_Directions for this task_: Every line below needs to be printed again exactly, without any of its pictures.
---+---
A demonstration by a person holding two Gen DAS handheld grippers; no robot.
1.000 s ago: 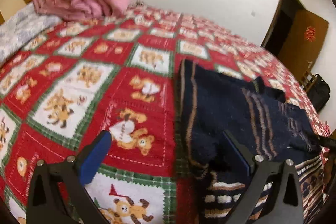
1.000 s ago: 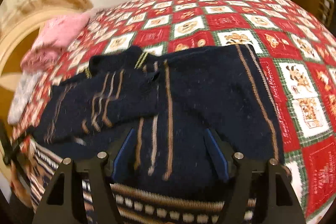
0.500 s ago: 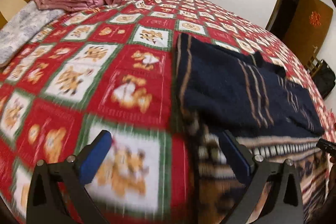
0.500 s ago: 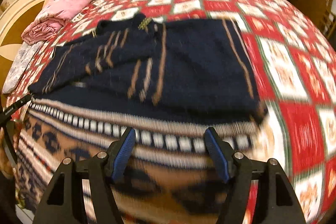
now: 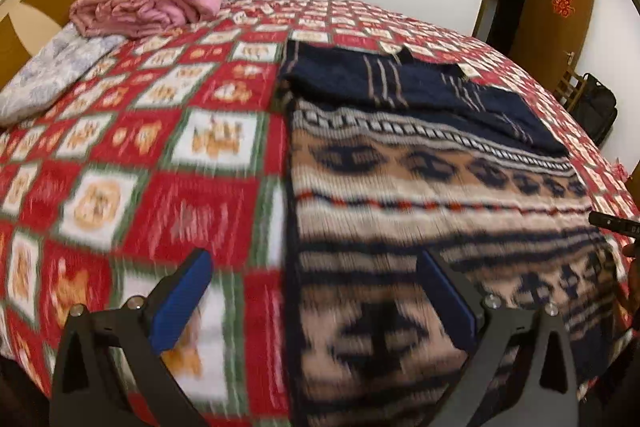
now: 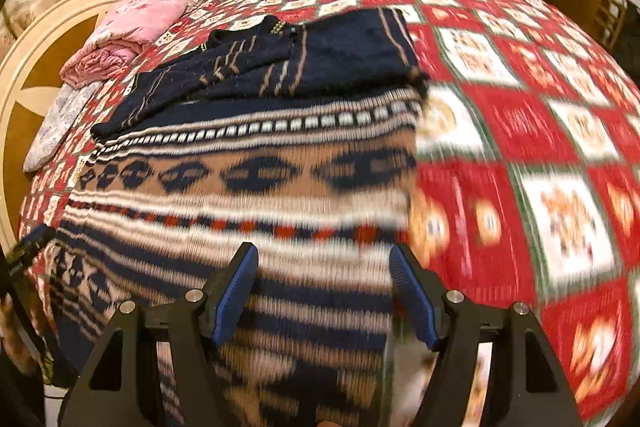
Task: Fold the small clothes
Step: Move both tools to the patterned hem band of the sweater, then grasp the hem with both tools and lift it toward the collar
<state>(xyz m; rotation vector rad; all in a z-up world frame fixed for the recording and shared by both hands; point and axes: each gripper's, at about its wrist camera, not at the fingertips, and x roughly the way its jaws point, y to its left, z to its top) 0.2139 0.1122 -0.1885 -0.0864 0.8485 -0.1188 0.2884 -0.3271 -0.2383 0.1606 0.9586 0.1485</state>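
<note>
A wide bed (image 5: pixel 168 163) under a red quilt of bear squares fills both views. At its headboard end a rolled pink blanket (image 5: pixel 148 3) sits on a pale floral pillow (image 5: pixel 48 79).

The patterned sweater (image 5: pixel 420 211) lies flat on the quilt, well in from the headboard end, its navy upper part with the sleeves folded across toward the far side and its tan, white and navy banded hem running to the near edge of the bed. In the left wrist view its straight side edge runs from the navy part down toward the near edge.

The left gripper (image 5: pixel 316 303) hangs over that side edge with its jaws spread and nothing clasped: one blue pad is above the bare quilt, the other above the banded hem.

The right gripper (image 6: pixel 324 295) also stands released, jaws apart, empty. One pad is above the striped hem, the other at the sweater's opposite side edge, where knit meets quilt.
</note>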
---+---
_Result of the task_:
A demonstration by a person holding two Gen DAS handheld grippers; no robot.
1.000 s ago: 
1.000 s ago: 
0.500 s ago: 
0.500 s ago: 
now: 
now: 
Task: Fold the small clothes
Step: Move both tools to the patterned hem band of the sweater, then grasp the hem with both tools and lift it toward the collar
<state>(xyz m; rotation vector rad; all in a z-up world frame fixed for the recording and shared by both hands; point and axes: each gripper's, at about its wrist camera, not at the fingertips, and x roughly the way its jaws point, y to its left, z to its top) 0.2139 0.1122 -0.1885 -0.0864 0.8485 -0.1188 0.2884 -0.3271 -0.2383 0.1606 0.9586 0.1485</state>
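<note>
A wide bed (image 5: pixel 168 163) under a red quilt of bear squares fills both views. At its headboard end a rolled pink blanket (image 5: pixel 148 3) sits on a pale floral pillow (image 5: pixel 48 79).

The patterned sweater (image 5: pixel 420 211) lies flat on the quilt, well in from the headboard end, its navy upper part with the sleeves folded across toward the far side and its tan, white and navy banded hem running to the near edge of the bed. In the left wrist view its straight side edge runs from the navy part down toward the near edge.

The left gripper (image 5: pixel 316 303) hangs over that side edge with its jaws spread and nothing clasped: one blue pad is above the bare quilt, the other above the banded hem.

The right gripper (image 6: pixel 324 295) also stands released, jaws apart, empty. One pad is above the striped hem, the other at the sweater's opposite side edge, where knit meets quilt.
</note>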

Nothing remains to add to the output.